If you have a related question, please click the "Ask a related question" button in the top right corner. The newly created question will be automatically linked to this question.

TDA4VE-Q1: Efficiency issues of TDA4VE TIDL

Part Number: TDA4VE-Q1
Other Parts Discussed in Thread: TDA4VM

Tool/software:

HI, TI experts:

We used the same model, configuration, and program to run on TDA4VM (SDK8.0) and TDA4VE (SDK9.2) respectively (both TDA4VM and TDA4VE have 2G DDR), and found that the time spent on TDA4VE was nearly 20ms more than on TDA4VM. However, from the perspective of configuration, TDA4VE has an improvement in MMA compared to TDA4VM. But the actual test results are opposite, please help confirm the reason. Thankful.

here is the result of TDA4VM(SDK8.0)

here is the result of  TDA4VE(SDK9.2)

  • Hello,

    Thank you for posting your question to the forum. 

    However, from the perspective of configuration, TDA4VE has an improvement in MMA compared to TDA4VM

    Would you be able to clarify your statement here?

    TDA4VM (SDK8.0) and TDA4VE (SDK9.2)

    This comparison is a combination of both SDK versions and SoCs which I do not believe is something we would track. Would you be able to see what the behavior is if running TDA4VM with SDK 9.2 to eliminate a variable?

    Best,

    Asha

  • Hello Asha,

    Thanks for your reply.

    Would you be able to clarify your statement here?

    here is the different between two socs

    This comparison is a combination of both SDK versions and SoCs which I do not believe is something we would track. Would you be able to see what the behavior is if running TDA4VM with SDK 9.2 to eliminate a variable?


    We have already done some projects using TDA4VM (SDK8.0). Due to cost and other reasons, we need to change to TDA4VE (SDK9.2). Although we haven't had any major issues with other features after porting, but the running efficiency of this model is not as good as before. We need to solve this problem on TDA4VE, and we may not make the same comparison on TDA4VM. We hope you can help us find the reason for the reduced running efficiency on TDA4VE. Look forward to your reply.

    Best,

    Sam

  • Hi Asha,

    How is the situation processing?Looking forward  to your reply.

    Best,

    Sam

  • Hi Sam,

    As we need to locate whether it is SDK problem or hardware problem, could you try running this model on 9.2 on TDA4VM? 

    Regards,

    Adam

  • Hi Adam,

    Thanks for your reply.

    We have internally unified our opinions. Considering the current project timeline and personnel investment, as I mentioned earlier, we have decided to use TDA4VE due to cost and other reasons. We apologize that we will not attempt SDK9.2 on TDA4VM again.

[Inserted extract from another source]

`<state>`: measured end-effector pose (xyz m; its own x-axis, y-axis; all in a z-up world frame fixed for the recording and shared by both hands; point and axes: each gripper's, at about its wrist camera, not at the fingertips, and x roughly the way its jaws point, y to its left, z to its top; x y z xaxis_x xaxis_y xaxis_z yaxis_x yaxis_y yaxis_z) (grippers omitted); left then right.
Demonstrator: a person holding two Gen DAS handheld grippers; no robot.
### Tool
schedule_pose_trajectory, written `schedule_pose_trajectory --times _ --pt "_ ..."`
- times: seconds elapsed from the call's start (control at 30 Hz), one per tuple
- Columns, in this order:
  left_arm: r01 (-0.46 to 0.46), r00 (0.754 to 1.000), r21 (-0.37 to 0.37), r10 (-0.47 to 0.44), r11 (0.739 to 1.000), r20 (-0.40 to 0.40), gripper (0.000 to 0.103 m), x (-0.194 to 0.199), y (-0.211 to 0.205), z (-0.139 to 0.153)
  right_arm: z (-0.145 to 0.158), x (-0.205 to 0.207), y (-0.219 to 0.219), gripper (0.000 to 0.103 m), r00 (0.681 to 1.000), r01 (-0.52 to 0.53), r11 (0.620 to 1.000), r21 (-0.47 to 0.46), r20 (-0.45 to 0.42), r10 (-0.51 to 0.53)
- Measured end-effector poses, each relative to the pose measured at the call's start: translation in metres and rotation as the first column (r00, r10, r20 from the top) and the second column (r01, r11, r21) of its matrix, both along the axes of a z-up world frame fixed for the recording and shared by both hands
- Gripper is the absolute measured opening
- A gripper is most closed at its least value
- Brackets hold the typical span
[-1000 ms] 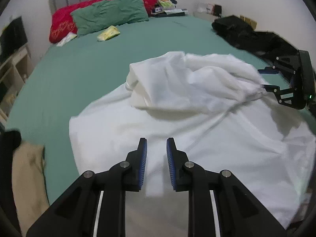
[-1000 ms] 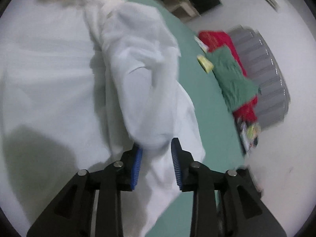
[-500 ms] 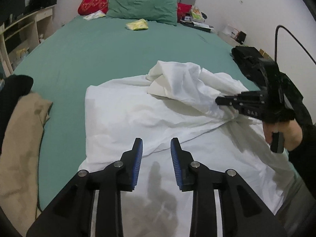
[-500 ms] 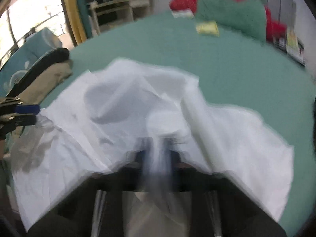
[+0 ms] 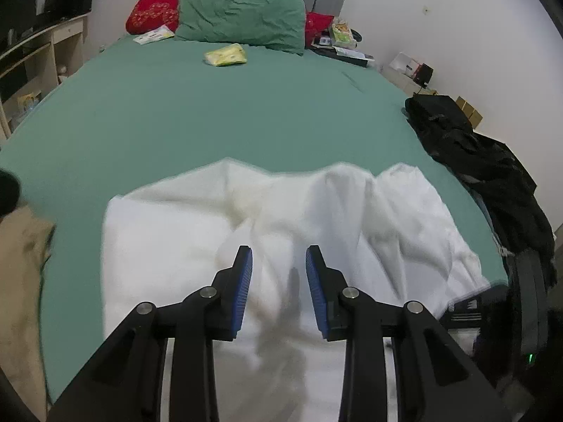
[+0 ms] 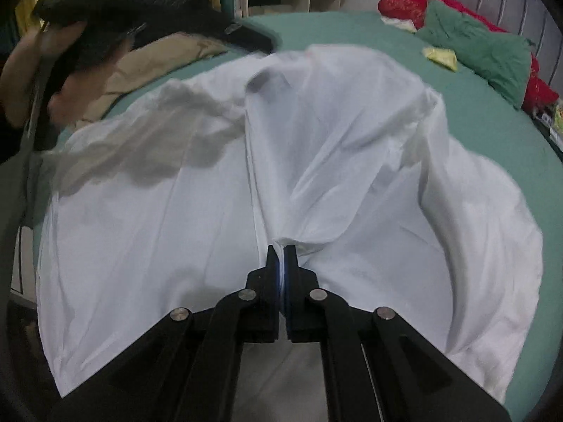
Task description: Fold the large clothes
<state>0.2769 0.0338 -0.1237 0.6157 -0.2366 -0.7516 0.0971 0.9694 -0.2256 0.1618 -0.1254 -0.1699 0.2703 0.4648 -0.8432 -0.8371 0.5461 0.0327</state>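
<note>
A: What is held nearest the right gripper (image 6: 282,263)?

B: A bunched fold of the white garment (image 6: 218,183) is pinched between its closed jaws; cloth is drawn taut from the pinch and spreads ahead across the green bed (image 6: 485,119).

A: And the left gripper (image 5: 278,267)?

B: It is spread apart, with nothing gripped, over rumpled white cloth lying just ahead of it.

A: How is the fabric expected to behave?

B: It is judged light, thin and limp, so sagging and slipping are likely. A hem or corner is best taken, not a loose middle.

A: Beyond it?

B: A green pillow (image 5: 242,17) is seen far ahead.
</note>
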Motion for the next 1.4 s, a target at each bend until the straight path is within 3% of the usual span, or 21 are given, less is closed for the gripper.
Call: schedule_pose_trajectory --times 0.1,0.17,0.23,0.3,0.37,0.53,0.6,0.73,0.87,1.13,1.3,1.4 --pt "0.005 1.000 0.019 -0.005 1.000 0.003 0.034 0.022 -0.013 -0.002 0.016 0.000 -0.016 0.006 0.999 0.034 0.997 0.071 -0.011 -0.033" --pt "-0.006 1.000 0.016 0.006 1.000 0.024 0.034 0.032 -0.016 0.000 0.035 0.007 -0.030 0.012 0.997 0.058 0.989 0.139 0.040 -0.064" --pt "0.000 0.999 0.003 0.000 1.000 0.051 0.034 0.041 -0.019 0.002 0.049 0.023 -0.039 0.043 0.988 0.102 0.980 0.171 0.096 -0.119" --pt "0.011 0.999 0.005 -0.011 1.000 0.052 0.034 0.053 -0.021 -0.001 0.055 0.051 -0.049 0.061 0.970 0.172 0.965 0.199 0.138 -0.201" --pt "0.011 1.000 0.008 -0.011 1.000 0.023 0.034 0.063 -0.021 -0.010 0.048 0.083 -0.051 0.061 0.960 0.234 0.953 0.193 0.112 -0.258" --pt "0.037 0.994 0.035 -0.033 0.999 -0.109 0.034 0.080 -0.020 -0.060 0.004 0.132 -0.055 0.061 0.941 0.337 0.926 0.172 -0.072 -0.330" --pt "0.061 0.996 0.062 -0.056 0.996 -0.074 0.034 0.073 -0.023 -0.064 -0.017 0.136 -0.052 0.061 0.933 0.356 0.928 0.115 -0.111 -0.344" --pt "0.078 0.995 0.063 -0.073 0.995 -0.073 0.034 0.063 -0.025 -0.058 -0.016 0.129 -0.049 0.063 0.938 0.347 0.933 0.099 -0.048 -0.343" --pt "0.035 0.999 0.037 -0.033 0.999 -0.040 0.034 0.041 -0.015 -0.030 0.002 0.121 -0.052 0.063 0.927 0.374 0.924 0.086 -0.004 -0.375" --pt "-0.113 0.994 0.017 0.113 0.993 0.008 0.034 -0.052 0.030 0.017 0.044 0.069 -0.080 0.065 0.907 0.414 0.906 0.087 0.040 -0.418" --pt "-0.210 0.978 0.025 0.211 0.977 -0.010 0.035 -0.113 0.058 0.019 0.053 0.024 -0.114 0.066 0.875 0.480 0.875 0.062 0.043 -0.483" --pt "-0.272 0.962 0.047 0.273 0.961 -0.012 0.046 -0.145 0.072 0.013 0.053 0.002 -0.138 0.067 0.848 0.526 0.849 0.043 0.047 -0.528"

    In other word,how can we improve the efficiency of model operation on TDA4VE? We tried mixed quantization, but the model accuracy cannot be guaranteed.We have tried the methods in the TI Deep Learning Product User Guide, but it still does not work. How to adjust which layers need to use 16 bits through _paramDebuG.csv?

    Regards,

    Sam

  • Hi Sam,

    If you can provide original model, we can test 9.2 on TDA4VM. Check this doc for 16bit layer configuration : https://github.com/TexasInstruments/edgeai-tidl-tools/blob/master/docs/tidl_fsg_quantization.md . However, 8bit is enough for most of models. Can you identify which layer results in large error in 8bit?

    Regards,

    Adam

  • Hi Adam,


    obs.rar Attached file is our original model,one more thing ,we did the test with 16 bit quantification

    We would like to confirm:
    1. Can the EVM board use the edgeai-idle-tool to quantify model? As we know, edgeai-idle-tool can only be used for SK boards, while EVM boards can only use the TIDL-RT Importer tool.We have been using the TIDL-RT Importer tool.which is the most recommended tool?
    2. Can the TIDL-RT Importer achieve the same effect as the edgeai-idle-tool? Some options are only available in the edgeai-idle-tool, such as advanced-options: mixed-precision_factor

    Regards,

    Sam

  • Hi Sam,

    I apologize for not being responsive on your thread. It looks like your ultimate goal right now is improve the accuracy and/or performance of your model with the 9.2 SDK on TDA4VE? I will provide some general guidance for steps that you can take regarding this. But to answer your questions first:

    1. Yes, you can use edgeai-tidl-tools on an EVM board - it is not exclusive to the SK boards. The edgeai-tidl-tools folder is not on the default filesystem that gets build when you follow the documentation from Vision Apps, so you will need to copy the folder as part of your root filesystem. The most recommended tool moving forward for customers is edgeai-tidl-tools as it is more straightforward to use and debug issues. 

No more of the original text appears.